-- DIRECTIONS --
Reproduce the full listing below exactly. Do not include the pictures.

-- DATA TO EXAMINE --
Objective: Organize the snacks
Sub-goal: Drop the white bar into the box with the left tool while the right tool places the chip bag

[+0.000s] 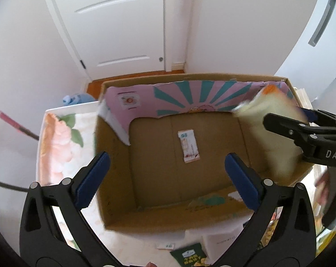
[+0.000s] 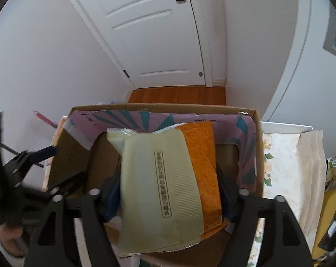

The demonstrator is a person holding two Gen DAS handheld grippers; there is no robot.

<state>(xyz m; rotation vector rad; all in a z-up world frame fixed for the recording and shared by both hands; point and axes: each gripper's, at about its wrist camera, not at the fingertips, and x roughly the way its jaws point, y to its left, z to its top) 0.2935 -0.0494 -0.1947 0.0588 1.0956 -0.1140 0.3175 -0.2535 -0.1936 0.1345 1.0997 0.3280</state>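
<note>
The right claw [image 2: 168, 200] is gripping a snack packet [image 2: 165, 184] between its two blue-padded fingers [image 2: 111, 202], the jaws closed against the packet's sides. The packet is pale yellow with an orange panel along one edge and a printed vertical strip down its face. It is being held over the open cardboard box [image 2: 258, 155], its crimped top edge pointing toward the box's far wall. In the left wrist view, the same packet [image 1: 272, 133] is appearing blurred at the right side of the box [image 1: 114, 200], above the interior near the right wall, with the right claw [image 1: 285, 124] clamped on it.

The left claw [image 1: 165, 180] is hanging over the near edge of the box with its jaws spread wide and nothing between them. Its blue pads [image 1: 92, 180] are standing well apart, one outside the left wall and one over the interior.

One small white sachet [image 1: 188, 145] is lying flat on the box floor, near the centre. A pink flap with teal rays [image 1: 190, 98] is lining the far inner wall.

The box is resting on a bench with a floral covering [image 1: 59, 140]. A dark green packet [image 1: 189, 257] is lying on the bench just in front of the box. A white door [image 2: 159, 35] is standing beyond the box.
</note>
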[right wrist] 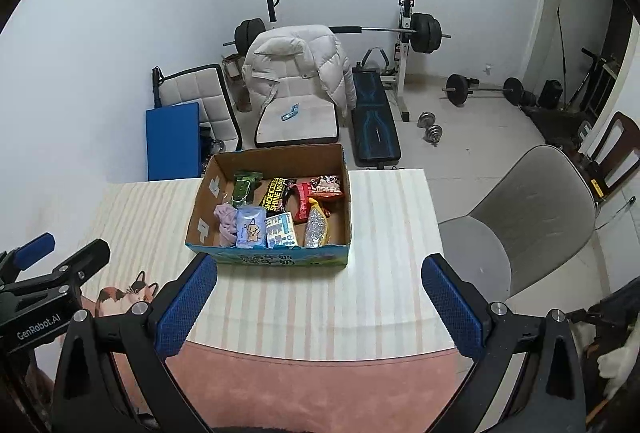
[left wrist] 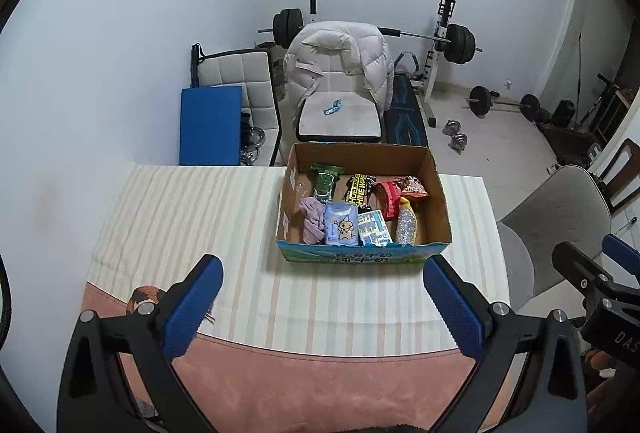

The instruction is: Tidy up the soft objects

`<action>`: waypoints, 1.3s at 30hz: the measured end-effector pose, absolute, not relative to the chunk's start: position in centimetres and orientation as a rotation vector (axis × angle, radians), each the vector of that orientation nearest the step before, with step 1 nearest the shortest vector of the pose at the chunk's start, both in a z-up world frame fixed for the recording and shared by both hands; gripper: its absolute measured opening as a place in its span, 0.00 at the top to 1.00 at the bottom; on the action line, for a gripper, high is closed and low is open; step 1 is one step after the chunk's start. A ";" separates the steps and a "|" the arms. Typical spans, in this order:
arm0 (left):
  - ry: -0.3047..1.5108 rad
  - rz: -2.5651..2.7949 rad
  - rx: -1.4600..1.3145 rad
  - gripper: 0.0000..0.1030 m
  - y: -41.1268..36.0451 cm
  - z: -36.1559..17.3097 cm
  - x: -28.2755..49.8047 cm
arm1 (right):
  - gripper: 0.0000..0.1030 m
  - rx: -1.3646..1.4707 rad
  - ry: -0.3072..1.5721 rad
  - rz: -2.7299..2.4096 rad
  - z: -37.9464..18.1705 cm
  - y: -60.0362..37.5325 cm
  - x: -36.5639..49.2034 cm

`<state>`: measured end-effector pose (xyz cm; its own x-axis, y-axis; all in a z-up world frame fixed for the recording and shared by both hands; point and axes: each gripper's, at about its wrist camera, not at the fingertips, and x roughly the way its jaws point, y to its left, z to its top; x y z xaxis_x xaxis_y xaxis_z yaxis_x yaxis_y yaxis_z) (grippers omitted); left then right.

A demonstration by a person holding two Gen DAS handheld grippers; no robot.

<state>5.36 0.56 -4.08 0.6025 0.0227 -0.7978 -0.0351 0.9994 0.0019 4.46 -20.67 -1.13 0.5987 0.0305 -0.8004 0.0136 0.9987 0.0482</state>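
An open cardboard box (left wrist: pixel 436 189) (right wrist: pixel 276 159) stands on the striped tablecloth at the table's far side. It holds a purple cloth (left wrist: pixel 313 219) (right wrist: pixel 226 217), a blue tissue pack (left wrist: pixel 341 225) (right wrist: pixel 251 227), a green packet (left wrist: pixel 326 181), a black-yellow packet (left wrist: pixel 357 189), red snack bags (left wrist: pixel 394 195) and a glittery pouch (left wrist: pixel 407 224) (right wrist: pixel 316 223). My left gripper (left wrist: pixel 322 273) is open and empty, above the table in front of the box. My right gripper (right wrist: pixel 319 271) is open and empty, also in front of the box.
A pink cloth with a cat picture (right wrist: pixel 132 293) covers the table's near side. A grey chair (right wrist: pixel 532 209) stands to the right. Beyond the table are a chair with a white jacket (left wrist: pixel 340 61), a blue board (left wrist: pixel 210 125) and barbell equipment (left wrist: pixel 456 41).
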 end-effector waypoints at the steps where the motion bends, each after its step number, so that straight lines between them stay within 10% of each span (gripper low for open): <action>1: 0.922 0.034 -0.015 0.00 0.6 -4.0 5.4 | 0.00 0.048 0.929 0.010 -1.2 -20.6 4.5; 39: 0.899 -0.004 0.001 0.00 1.0 -3.0 4.8 | 0.00 -0.010 0.873 -0.001 1.1 -20.4 4.1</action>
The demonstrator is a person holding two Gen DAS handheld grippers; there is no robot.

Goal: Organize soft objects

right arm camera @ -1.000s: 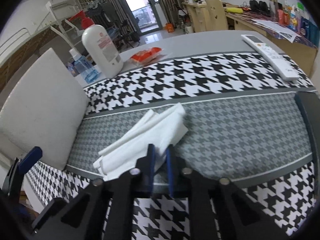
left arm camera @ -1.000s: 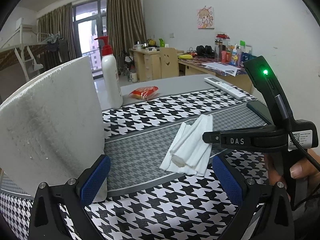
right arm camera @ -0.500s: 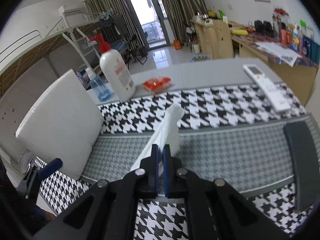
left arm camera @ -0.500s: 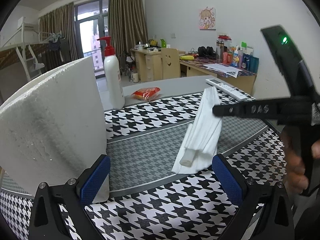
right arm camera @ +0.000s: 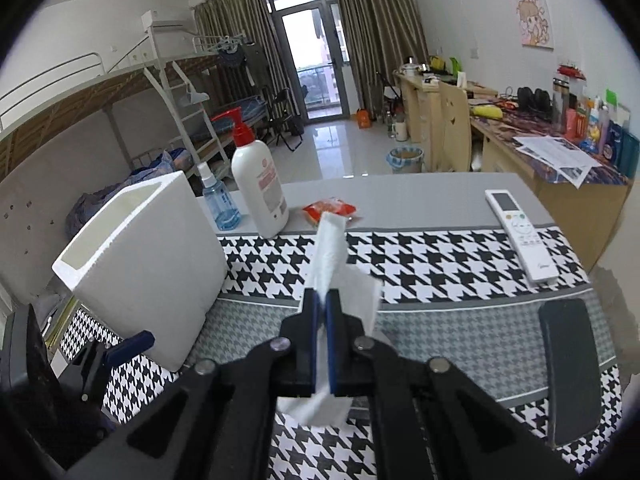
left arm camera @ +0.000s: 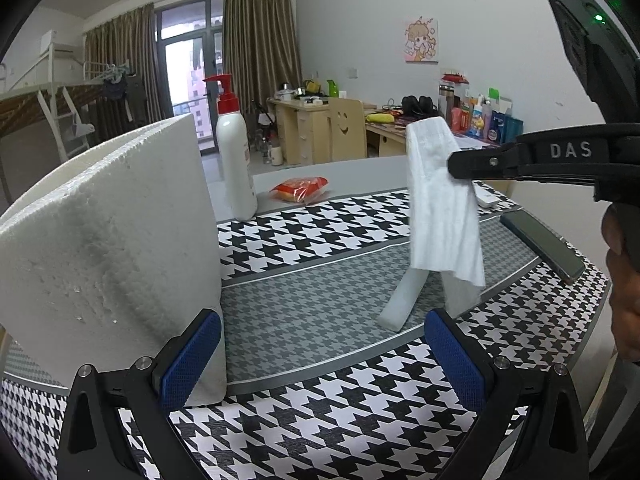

-- RESULT OF THIS EXERCISE --
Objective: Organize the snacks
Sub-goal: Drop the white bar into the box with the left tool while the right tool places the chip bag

[+0.000s] 
[+0.000s] 

The demonstrator is a person holding two Gen DAS handheld grippers; there is no robot.

<state>(xyz m; rotation vector rad; all in a z-up world frame fixed for the recording and shared by both hands; point and axes: each gripper's, at about its wrist camera, not at the fingertips, and x roughly the way its jaws point, y to its left, z to its top) 0.2935 -0.0494 -0.1947 0.0588 1.0956 -0.1140 0.3175 -0.2535 -0.1936 0.1345 1.0997 0.3280</state>
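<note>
The right claw [image 2: 168, 200] is gripping a snack packet [image 2: 165, 184] between its two blue-padded fingers [image 2: 111, 202], the jaws closed against the packet's sides. The packet is pale yellow with an orange panel along one edge and a printed vertical strip down its face. It is being held over the open cardboard box [image 2: 258, 155], its crimped top edge pointing toward the box's far wall. In the left wrist view, the same packet [image 1: 272, 133] is appearing blurred at the right side of the box [image 1: 114, 200], above the interior near the right wall, with the right claw [image 1: 285, 124] clamped on it.

The left claw [image 1: 165, 180] is hanging over the near edge of the box with its jaws spread wide and nothing between them. Its blue pads [image 1: 92, 180] are standing well apart, one outside the left wall and one over the interior.

One small white sachet [image 1: 188, 145] is lying flat on the box floor, near the centre. A pink flap with teal rays [image 1: 190, 98] is lining the far inner wall.

The box is resting on a bench with a floral covering [image 1: 59, 140]. A dark green packet [image 1: 189, 257] is lying on the bench just in front of the box. A white door [image 2: 159, 35] is standing beyond the box.
</note>
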[right wrist] 
[left wrist] 

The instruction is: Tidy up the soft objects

`<action>`: waypoints, 1.3s at 30hz: the measured end-effector pose, absolute, not relative to the chunk's start: position in centimetres and orientation as a rotation vector (axis × angle, radians), each the vector of that orientation nearest the step before, with step 1 nearest the shortest vector of the pose at the chunk's start, both in a z-up world frame fixed for the recording and shared by both hands; gripper: its absolute measured opening as a place in its span, 0.00 at the top to 1.00 at the bottom; on the action line, for a gripper, high is closed and low is open; step 1 is one step after the chunk's start. A ";" separates the steps and a "|" the arms. Typical spans, in this order:
arm0 (left):
  - ry: -0.3047..1.5108 rad
  - rz: -2.5651..2.7949 rad
  - rx: -1.4600..1.3145 rad
  - gripper: 0.0000..0.1030 m
  - y: -41.1268..36.0451 cm
  - z: -36.1559..17.3097 cm
  - x: -28.2755..49.8047 cm
arm1 (right):
  - gripper: 0.0000..0.1030 m
  - rx: -1.3646..1.4707 rad
  - ry: -0.3072..1.5721 rad
  - rz: -2.7299..2.4096 rad
  - z: -37.9464..18.1705 cm
  - y: -60.0362..37.5325 cm
  - x: -36.5639..49.2034 cm

`<state>`: measured end-effector pose (xyz cm; its own x-axis, y-axis; all in a z-up world frame fixed for the recording and shared by both hands; point and axes: each gripper's, at about its wrist camera, not at the fingertips, and x roughly the way its jaws point, y to its left, z to its top; x y z xaxis_x xaxis_y xaxis_z yaxis_x yaxis_y yaxis_z) (grippers omitted); left then right.

A demonstration by a person holding two Gen DAS handheld grippers; no robot.

<state>5.36 0.56 -4.08 0.6025 0.0227 -0.7978 -0.0351 0.9994 0.0019 4.46 -20.67 -1.13 0.5987 0.0305 -0.8004 0.0136 0.9987 0.0482</state>
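An open cardboard box (left wrist: pixel 436 189) (right wrist: pixel 276 159) stands on the striped tablecloth at the table's far side. It holds a purple cloth (left wrist: pixel 313 219) (right wrist: pixel 226 217), a blue tissue pack (left wrist: pixel 341 225) (right wrist: pixel 251 227), a green packet (left wrist: pixel 326 181), a black-yellow packet (left wrist: pixel 357 189), red snack bags (left wrist: pixel 394 195) and a glittery pouch (left wrist: pixel 407 224) (right wrist: pixel 316 223). My left gripper (left wrist: pixel 322 273) is open and empty, above the table in front of the box. My right gripper (right wrist: pixel 319 271) is open and empty, also in front of the box.
A pink cloth with a cat picture (right wrist: pixel 132 293) covers the table's near side. A grey chair (right wrist: pixel 532 209) stands to the right. Beyond the table are a chair with a white jacket (left wrist: pixel 340 61), a blue board (left wrist: pixel 210 125) and barbell equipment (left wrist: pixel 456 41).
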 end-effector waypoints at the steps where the motion bends, each after its step number, so that straight lines between them stay within 10% of each span (gripper low for open): <action>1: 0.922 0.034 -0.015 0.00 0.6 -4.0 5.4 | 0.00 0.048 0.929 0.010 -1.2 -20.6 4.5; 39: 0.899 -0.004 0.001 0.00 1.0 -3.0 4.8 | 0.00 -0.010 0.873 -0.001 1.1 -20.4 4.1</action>
The demonstrator is a person holding two Gen DAS handheld grippers; there is no robot.

Goal: Organize soft objects

right arm camera @ -1.000s: 
left arm camera @ -1.000s: 
right arm camera @ -0.500s: 
left arm camera @ -0.500s: 
right arm camera @ +0.000s: 
left arm camera @ +0.000s: 

Nothing else is required to finish the exercise.